_Task goal_
Keep to one stretch of the data below, the lines from the one with "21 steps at" up to and including the one with "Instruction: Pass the", and return that stretch exactly.

● ● ● ● ●

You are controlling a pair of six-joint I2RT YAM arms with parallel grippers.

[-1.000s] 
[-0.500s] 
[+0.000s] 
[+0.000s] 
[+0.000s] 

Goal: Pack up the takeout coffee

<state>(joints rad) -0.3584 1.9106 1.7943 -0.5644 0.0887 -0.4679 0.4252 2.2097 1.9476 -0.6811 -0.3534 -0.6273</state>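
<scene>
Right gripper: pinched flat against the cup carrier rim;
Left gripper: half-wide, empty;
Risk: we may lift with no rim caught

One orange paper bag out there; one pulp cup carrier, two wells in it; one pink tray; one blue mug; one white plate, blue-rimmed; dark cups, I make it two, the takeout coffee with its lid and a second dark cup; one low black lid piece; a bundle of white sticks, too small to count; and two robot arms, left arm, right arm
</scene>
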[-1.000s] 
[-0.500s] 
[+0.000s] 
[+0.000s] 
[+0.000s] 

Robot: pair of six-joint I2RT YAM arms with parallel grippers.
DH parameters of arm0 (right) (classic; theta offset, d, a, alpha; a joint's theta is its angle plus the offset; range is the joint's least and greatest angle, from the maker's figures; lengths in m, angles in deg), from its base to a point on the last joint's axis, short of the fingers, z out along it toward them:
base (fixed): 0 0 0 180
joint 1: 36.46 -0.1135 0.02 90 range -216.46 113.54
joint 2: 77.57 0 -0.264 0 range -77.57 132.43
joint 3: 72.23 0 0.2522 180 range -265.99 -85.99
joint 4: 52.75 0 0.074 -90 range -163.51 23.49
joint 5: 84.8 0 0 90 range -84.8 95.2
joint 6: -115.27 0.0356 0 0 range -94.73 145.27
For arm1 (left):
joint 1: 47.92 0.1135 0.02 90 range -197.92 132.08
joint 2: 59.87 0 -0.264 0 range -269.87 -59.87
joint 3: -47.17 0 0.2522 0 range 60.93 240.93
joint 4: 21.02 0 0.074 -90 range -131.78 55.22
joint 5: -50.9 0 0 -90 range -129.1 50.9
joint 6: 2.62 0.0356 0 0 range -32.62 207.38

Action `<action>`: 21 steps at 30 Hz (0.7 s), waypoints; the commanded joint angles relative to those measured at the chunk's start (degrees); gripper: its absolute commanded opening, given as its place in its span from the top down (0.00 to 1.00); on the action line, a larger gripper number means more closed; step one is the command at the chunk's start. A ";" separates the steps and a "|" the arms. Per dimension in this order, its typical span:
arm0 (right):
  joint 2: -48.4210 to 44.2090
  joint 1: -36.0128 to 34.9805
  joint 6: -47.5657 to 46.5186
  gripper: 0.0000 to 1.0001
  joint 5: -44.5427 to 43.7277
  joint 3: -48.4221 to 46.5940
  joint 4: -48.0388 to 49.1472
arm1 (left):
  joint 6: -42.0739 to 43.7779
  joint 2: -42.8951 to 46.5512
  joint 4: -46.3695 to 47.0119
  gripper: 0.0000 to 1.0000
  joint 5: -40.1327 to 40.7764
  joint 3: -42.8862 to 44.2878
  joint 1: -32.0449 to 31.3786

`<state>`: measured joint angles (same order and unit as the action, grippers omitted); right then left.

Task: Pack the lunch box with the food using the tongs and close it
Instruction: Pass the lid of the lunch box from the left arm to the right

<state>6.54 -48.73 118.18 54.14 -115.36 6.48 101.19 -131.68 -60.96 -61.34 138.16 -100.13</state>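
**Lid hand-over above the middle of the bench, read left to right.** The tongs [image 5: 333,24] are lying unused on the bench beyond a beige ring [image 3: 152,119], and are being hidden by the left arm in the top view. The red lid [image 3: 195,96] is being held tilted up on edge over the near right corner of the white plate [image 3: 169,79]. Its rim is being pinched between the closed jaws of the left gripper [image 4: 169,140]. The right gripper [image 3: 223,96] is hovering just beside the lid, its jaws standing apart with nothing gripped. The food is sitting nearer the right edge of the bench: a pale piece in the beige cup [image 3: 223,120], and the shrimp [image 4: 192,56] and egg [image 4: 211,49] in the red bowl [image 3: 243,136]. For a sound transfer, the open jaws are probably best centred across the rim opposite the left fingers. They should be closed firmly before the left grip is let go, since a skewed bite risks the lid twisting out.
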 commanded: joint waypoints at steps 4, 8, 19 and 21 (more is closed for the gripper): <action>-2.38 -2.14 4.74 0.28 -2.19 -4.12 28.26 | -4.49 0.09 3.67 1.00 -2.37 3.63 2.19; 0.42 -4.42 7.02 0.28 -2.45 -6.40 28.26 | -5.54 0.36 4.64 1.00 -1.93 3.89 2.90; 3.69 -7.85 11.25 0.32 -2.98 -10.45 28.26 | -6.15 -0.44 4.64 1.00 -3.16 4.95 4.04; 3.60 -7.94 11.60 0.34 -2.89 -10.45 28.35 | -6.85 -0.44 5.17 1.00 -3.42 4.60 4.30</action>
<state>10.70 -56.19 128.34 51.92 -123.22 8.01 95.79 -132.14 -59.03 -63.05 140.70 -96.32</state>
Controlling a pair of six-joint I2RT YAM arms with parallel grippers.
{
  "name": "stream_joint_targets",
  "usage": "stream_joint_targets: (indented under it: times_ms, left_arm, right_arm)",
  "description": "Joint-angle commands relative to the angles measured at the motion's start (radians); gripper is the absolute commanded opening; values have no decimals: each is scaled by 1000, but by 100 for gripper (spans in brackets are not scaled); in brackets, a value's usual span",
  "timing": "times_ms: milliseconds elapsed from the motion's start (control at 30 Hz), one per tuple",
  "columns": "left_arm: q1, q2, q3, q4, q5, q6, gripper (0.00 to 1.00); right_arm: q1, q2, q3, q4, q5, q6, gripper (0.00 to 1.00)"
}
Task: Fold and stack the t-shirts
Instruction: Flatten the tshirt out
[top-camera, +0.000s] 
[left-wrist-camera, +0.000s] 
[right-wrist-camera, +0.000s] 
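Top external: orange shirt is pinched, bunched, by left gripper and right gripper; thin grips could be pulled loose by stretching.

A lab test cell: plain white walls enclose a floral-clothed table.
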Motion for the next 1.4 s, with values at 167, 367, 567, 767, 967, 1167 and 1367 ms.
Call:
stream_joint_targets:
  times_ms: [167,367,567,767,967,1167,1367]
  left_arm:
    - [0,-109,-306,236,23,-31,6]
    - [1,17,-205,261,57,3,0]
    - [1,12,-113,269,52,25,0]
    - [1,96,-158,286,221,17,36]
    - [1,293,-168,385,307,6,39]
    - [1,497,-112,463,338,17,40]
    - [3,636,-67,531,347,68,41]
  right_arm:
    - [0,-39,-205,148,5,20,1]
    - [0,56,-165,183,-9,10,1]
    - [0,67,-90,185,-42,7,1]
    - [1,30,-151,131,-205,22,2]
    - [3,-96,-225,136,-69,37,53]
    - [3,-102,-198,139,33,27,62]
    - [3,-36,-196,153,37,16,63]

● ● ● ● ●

_Task solution_
Action `<action>`: 21 steps at 30 Hz (0.7 s), waypoints; the commanded joint angles relative to those measured at the chunk's start (degrees); gripper: its absolute commanded opening, given as its place in its span from the top down (0.00 to 1.00); on the action line, a larger gripper number means more closed; step one is the command at the chunk's start. A ";" separates the steps and a "|" the arms. Per dimension in this order, its typical span:
arm0 (right):
  joint 2: -48.4210 to 44.2090
  joint 1: -36.0128 to 34.9805
  joint 6: -47.5657 to 46.5186
  gripper: 0.0000 to 1.0001
  joint 5: -44.5427 to 43.7277
  joint 3: -48.4221 to 46.5940
  joint 4: -48.0388 to 49.1472
arm1 (left):
  joint 6: -42.0739 to 43.7779
  joint 2: -42.8951 to 46.5512
  joint 4: -46.3695 to 47.0119
  gripper: 0.0000 to 1.0000
  joint 5: -40.1327 to 40.7764
  joint 3: -42.8862 to 44.2878
  joint 1: -32.0449 to 31.3786

`<state>`: measured joint angles (same order and unit as the action, grippers omitted); right then left.

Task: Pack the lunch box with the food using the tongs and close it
Instruction: Pass the lid of the lunch box from the left arm to the right

This response is done.